In the material below, the required lines run from the one containing "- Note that" through the one containing "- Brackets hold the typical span". Copy those lines exactly, ends included, and nothing else.

▼

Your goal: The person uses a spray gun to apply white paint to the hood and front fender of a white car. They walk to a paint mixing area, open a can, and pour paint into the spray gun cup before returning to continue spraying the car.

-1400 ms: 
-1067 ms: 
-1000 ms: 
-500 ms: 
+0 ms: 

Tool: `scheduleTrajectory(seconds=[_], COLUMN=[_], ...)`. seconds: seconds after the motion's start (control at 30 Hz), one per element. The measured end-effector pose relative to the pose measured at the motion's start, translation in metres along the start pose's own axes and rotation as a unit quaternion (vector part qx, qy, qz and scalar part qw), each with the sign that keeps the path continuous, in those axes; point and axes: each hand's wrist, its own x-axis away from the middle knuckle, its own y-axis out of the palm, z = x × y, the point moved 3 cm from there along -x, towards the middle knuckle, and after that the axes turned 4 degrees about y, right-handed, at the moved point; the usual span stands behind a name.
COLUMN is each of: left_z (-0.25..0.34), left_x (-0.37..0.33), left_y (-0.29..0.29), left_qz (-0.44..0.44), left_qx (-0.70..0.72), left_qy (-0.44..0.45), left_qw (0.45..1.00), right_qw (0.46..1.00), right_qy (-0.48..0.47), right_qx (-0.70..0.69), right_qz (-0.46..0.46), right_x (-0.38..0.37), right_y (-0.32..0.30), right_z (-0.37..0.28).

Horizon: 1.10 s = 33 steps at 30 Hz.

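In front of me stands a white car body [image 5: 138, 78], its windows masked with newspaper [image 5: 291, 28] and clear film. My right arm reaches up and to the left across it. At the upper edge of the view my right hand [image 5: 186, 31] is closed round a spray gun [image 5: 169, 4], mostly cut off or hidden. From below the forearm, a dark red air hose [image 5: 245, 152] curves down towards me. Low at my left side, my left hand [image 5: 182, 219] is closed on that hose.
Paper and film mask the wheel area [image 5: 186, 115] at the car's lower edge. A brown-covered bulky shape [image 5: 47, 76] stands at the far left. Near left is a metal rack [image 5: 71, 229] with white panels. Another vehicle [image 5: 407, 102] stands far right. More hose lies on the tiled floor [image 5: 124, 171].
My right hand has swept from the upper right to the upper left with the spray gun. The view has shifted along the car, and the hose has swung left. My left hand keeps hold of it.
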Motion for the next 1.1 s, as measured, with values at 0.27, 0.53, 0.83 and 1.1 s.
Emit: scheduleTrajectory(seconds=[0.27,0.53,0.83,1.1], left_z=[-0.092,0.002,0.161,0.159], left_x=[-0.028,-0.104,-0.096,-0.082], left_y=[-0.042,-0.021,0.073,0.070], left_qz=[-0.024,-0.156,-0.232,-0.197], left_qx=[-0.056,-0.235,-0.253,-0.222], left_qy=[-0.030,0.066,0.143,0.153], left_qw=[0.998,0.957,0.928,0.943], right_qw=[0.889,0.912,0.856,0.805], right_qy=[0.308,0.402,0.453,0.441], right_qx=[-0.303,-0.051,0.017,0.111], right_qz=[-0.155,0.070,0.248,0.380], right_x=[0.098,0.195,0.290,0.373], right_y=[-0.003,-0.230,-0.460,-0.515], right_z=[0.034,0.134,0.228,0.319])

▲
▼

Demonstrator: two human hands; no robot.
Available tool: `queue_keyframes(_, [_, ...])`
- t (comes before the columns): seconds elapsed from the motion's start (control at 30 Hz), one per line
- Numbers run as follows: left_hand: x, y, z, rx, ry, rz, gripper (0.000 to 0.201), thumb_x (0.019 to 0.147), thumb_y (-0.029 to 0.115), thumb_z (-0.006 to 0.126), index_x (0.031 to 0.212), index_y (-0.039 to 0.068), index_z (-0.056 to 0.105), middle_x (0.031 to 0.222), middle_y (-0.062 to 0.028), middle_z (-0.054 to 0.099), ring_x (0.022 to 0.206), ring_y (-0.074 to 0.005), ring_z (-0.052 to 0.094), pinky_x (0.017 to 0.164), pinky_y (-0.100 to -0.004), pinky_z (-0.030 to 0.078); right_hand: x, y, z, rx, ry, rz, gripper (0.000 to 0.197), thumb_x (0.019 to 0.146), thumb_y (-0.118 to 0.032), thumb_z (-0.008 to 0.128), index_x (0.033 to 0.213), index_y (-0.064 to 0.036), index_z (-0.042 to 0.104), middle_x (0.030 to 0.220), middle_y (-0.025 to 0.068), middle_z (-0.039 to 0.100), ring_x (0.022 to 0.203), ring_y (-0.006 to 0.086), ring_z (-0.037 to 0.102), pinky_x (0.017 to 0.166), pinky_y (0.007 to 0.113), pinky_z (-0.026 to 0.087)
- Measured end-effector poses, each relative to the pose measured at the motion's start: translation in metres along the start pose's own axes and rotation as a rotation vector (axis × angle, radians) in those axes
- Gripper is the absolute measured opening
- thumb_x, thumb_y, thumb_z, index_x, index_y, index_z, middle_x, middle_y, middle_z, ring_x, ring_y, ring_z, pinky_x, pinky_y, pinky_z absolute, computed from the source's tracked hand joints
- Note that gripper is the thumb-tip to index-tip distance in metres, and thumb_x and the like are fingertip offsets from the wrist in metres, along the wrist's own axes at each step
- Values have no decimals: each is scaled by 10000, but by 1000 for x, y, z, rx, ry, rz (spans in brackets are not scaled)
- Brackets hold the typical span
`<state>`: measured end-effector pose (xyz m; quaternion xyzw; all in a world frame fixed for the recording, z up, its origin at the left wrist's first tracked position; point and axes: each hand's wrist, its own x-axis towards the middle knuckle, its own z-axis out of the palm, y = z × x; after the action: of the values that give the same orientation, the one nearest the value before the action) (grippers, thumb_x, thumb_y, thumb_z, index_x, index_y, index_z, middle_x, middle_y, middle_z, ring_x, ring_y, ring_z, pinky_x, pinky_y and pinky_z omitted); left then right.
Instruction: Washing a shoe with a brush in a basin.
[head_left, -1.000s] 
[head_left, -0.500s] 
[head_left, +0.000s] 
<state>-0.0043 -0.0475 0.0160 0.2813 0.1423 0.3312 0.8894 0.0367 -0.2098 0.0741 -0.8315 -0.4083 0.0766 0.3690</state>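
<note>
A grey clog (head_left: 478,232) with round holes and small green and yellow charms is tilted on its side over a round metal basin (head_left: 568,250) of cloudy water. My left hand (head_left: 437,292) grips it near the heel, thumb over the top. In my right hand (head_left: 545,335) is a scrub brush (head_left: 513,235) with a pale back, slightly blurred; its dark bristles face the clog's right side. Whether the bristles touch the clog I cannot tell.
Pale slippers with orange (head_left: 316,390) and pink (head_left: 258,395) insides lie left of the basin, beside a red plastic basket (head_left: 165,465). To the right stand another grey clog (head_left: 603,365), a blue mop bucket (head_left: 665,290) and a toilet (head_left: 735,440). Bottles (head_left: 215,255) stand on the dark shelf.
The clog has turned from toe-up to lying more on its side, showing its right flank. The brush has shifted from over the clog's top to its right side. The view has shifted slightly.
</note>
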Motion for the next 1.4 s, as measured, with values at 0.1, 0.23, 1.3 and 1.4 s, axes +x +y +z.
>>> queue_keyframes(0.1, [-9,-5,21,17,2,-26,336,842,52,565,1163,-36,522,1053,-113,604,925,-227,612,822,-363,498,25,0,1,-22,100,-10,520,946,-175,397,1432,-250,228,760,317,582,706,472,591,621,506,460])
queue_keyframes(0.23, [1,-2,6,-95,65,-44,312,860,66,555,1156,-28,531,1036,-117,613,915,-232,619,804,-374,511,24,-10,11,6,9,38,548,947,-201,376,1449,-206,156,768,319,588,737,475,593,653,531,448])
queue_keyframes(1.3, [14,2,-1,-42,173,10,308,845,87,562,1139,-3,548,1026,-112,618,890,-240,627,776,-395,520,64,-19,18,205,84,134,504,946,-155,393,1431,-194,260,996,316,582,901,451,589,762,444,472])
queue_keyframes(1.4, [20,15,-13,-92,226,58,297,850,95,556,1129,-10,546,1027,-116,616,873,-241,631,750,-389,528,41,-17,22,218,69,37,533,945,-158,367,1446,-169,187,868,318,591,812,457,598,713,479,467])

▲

## Result for this task
- Note that gripper is the thumb-tip to index-tip distance in metres, and thumb_x and the like are fingertip offsets from the wrist in metres, along the wrist's own axes at each step
- Values have no decimals: each is scaled by 10000, but by 1000 for x, y, z, rx, ry, rz (spans in brackets are not scaled)
- Brackets hold the typical span

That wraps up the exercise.